ランドール・バークス
固有受容覚はしばしば「第六感」と呼ばれ、真っ暗闇の中にいるときでも、空間における身体の正確な位置と速度を知る意識的および無意識的な能力です。固有受容覚は運動制御に必要ですが、その機能は独特の内省的であり、筋肉の長さと緊張、深部圧力、四肢の速度など、身体内の物理的特性を継続的かつ正確に測定するには、運動系と感覚系が連携する必要があります。固有受容覚は 、機械受容器、線維性コラーゲン結合組織、神経協調、および高度に特殊化した前庭系の複雑なシステムから生じます。固有受容覚は、特定の病状(パーキンソン病、慢性および再発性腰痛など)や、急速な成長または良性の関節過可動性を経験している青年期など、さまざまな理由で損なわれる可能性があります。ただし、組織の脆弱性と関節不安定性をもたらす結合組織疾患であるエーラスダンロス症候群では、 患者の間で広範囲にわたる固有受容覚障害が見られます。過剰可動性の重症度は固有受容感覚の障害と正の相関関係にあるが、その根本的なメカニズムは十分に解明されていない。
エーラスダンロス症候群は遺伝性結合組織疾患の総称で、広範囲に分布するコラーゲンタンパク質またはコラーゲンに影響を及ぼす酵素に影響を及ぼすさまざまな変異によって引き起こされる 13 のサブタイプから構成されています。各サブタイプは多様な病理学的変異を示し、重症度と障害の範囲も広範囲にわたりますが、さまざまなサブタイプの EDS 患者を対象とした最近のコホート研究では、痛みが共通の経験であり、患者の 90% が痛みを訴えていることが明らかになりました。固有受容感覚障害は、EDS 患者の傷害リスク増加の一側面です。
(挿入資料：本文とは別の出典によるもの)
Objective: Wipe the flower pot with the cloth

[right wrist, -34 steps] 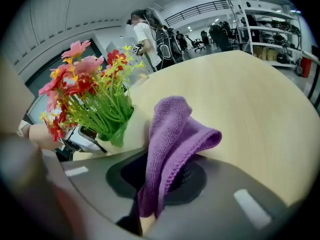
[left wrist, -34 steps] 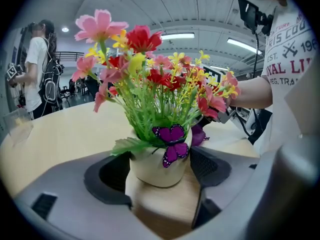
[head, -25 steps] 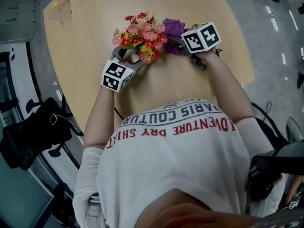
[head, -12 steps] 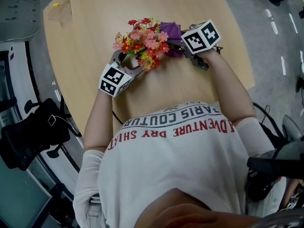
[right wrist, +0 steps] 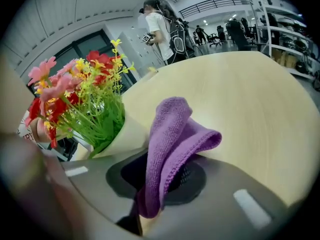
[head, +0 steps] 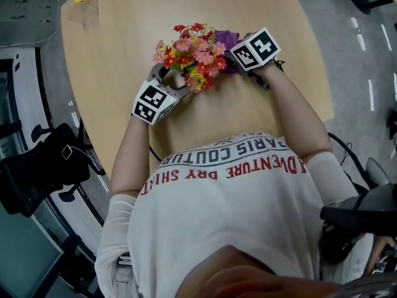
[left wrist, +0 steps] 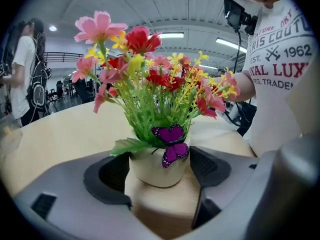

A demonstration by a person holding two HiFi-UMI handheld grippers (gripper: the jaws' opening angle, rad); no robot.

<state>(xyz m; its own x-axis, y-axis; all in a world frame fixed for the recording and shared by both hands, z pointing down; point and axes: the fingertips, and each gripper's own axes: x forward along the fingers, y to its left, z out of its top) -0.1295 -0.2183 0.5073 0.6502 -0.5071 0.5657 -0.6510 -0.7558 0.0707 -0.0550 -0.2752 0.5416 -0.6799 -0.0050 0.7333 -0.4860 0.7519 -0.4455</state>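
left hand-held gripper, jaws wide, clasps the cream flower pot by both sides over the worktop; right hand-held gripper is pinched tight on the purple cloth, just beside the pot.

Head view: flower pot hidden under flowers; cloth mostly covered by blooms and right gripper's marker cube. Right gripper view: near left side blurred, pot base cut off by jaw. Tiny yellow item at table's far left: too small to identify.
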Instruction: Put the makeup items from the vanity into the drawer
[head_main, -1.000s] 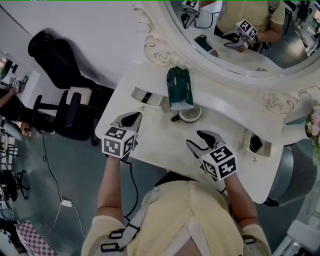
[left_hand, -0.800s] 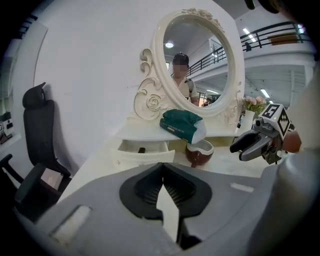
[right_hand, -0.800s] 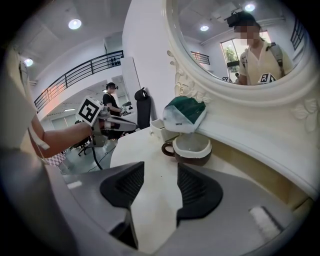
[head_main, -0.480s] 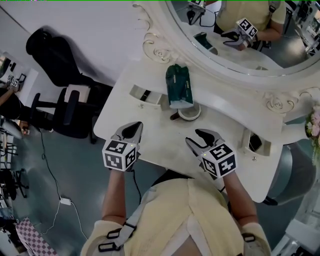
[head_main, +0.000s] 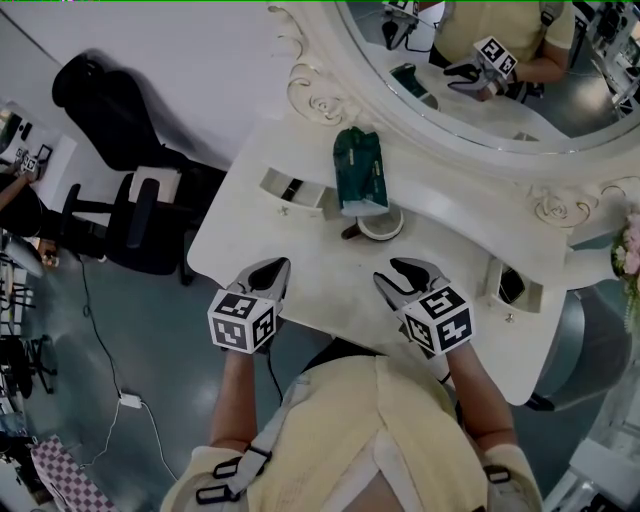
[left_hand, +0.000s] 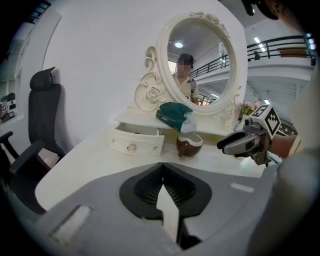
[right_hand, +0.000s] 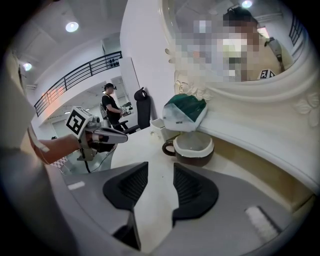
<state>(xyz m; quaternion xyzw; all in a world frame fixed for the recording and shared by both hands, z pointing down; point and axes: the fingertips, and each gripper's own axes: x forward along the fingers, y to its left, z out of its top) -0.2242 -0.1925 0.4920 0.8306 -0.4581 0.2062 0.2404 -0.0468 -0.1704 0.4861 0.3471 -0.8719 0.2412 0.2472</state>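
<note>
Though resting on the raised shelf below the mirror (head_main: 480, 100), juts out past its front edge: pouch (head_main: 360, 168), one, dark green, glossy and crumpled, with a pale lower end. Leans out over cup (head_main: 381, 224), one, brown outside, white inside, handle to the left in the head view, standing on vanity top (head_main: 320, 265) just under the pouch's pale end; contact between the two not determinable.

Drawers, two, white, both pulled open. Left drawer (head_main: 295, 190): just beside the pouch, round knob on its front, something dark inside, not identifiable. Right drawer (head_main: 510, 285): at the right end of the top, well apart from the pouch, likewise with something dark inside.

Grippers, two, grey, one marker cube each, both at the near edge of the top, well short of pouch and cup. Left gripper (head_main: 270, 270): jaws pressed together, nothing pinched. Right gripper (head_main: 386, 274): jaws partly spread, just been closing, only bare tabletop between them.

Also listed: office chair (head_main: 110, 110), one, black, on the floor to the left of the vanity.
</note>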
組織の弛緩により、固有受容器が求心性神経に誤った感覚入力を送信し、脳の体性感覚皮質、運動皮質、および頭頂葉皮質によって生成される体性感覚マップを継続的に情報更新する可能性があります。
2015 年の研究では、EDS 患者は目に見える末梢の参照位置に対する自分の手の正確な位置の推定があまり正確ではなく、この固有受容覚障害は患者の過可動性の重症度と正の相関関係にあることが明らかになりました。EDS 患者の固有受容覚感度と慢性疼痛の関係も調査されました。この研究では、EDS 患者は疼痛の程度を検出する能力は対照群と同程度に正確であるものの、侵害受容 (疼痛) 信号の正確な位置を一貫して正確に特定できないことが明らかになりました。
小児集団、特に過可動性および固有受容感覚障害のある小児および青年では、痛みに関連するコミュニケーションは多くの障壁に直面します。小児患者と、発達段階に適切で、認知的および生理的コミュニケーション障壁に配慮した方法でコミュニケーションをとることで、苦痛および医療外傷のリスクを軽減できます。自分の内部状態を特定して伝えるには、感覚情報、表象的思考、および言語を統合する必要があり、この複雑なプロセスは小児の発達段階では未熟です。青年は、 痛みの場所、種類、および強度を特定するのが困難になることが予想されますが、過可動性および固有受容感覚障害の存在は、小児集団における痛みに関連するコミュニケーションに対するさらなる障壁をもたらします。